Genre: Country ,Bluegrass
Origin: U.S.A
Listen on Coda
Bluegrass and country vocalist Frank Brown acquired the stage name "Hylo" because of the wide vocal span that defined his style. Born in 1922 in Johnson County, Kentucky—the same area that later produced Loretta Lynn—he immersed himself in the regional sounds of the Appalachians before his family relocated to Ohio, where his performing career first gained traction. In that state he appeared on area radio programs and started composing material; one such piece, an homage to the Grand Ole Opry, was later cut by Jimmy Martin. During 1950 he supplied harmony vocals on a Bradley Kincaid date.

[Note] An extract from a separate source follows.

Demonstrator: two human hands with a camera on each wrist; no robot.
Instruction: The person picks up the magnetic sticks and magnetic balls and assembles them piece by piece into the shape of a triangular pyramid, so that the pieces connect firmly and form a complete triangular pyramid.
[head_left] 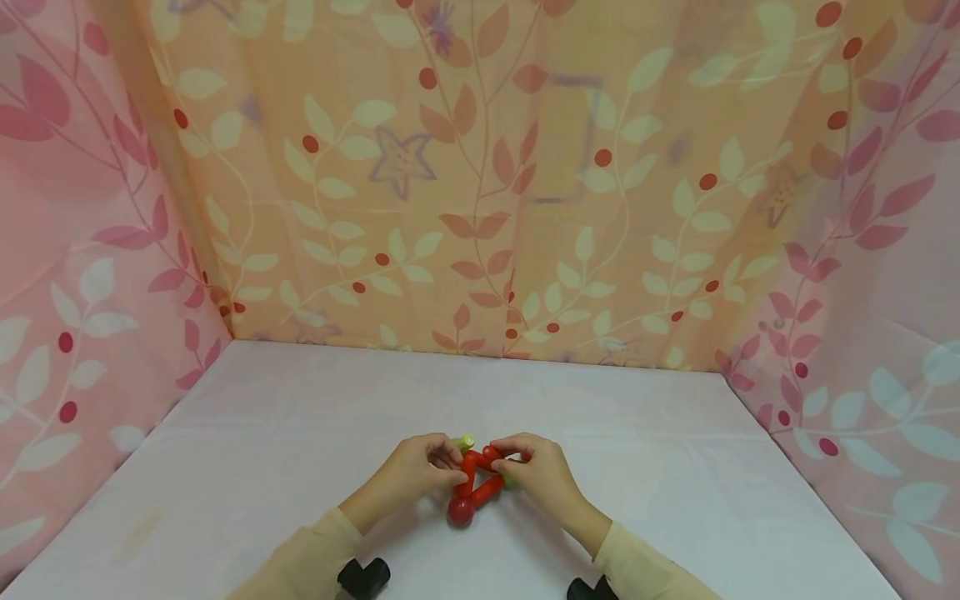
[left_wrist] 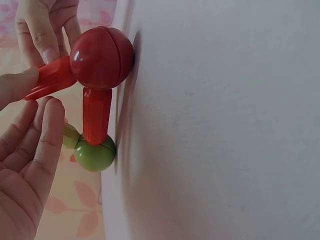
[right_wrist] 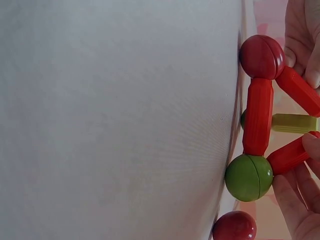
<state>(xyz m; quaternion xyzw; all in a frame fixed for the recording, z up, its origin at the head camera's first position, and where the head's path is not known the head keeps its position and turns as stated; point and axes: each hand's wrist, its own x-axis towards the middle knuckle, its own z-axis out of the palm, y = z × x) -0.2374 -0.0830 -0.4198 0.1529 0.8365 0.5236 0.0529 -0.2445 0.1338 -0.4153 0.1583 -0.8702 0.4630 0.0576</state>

A 1954 release titled "Lost to a Stranger" secured Brown a deal with Capitol Records, after which the resulting single and follow-up sides such as "Lovesick and Sorrow" and "The Wrong Kind of Life" registered as modest successes. By 1957 he had become a featured singer with Lester Flatt and Earl Scruggs’s Foggy Mountain Boys. The duo’s growing demand led them to assemble a second ensemble, the Timberliners, fronted by Brown and completed by mandolinist Red Rector, fiddler Clarence "Tater" Tate, banjoist Jim Smoak, and bassist Joe Phillips.

Initially the Timberliners worked a circuit of television outlets across Tennessee and Mississippi; later they exchanged slots with Flatt & Scruggs to reach viewers in West Virginia as well. In 1958 the unit issued the album Hylo Brown and the Timberliners, now regarded as a cornerstone of traditional bluegrass. The rise of syndicated videotaped programming, however, enabled the original Flatt & Scruggs group to blanket multiple markets simultaneously, curtailing the Timberliners’ run, though Brown persisted briefly with an outfit that included Norman Blake on Dobro and Billy Edwards on banjo. Once the Timberliners disbanded, he returned to Flatt & Scruggs as a featured vocalist.

Early in the 1960s Brown issued several solo projects: Bluegrass Balladeer in 1961, Bluegrass Goes to College in 1962, and Hylo Brown Meets the Lonesome Pine Fiddlers the following year. For the remainder of the decade and into the opening years of the 1970s he worked clubs as a solo act and placed occasional recordings on independent labels. A progressive narrowing of his vocal range eventually prompted retirement around the mid-1970s. Brown died on January 17, 2003.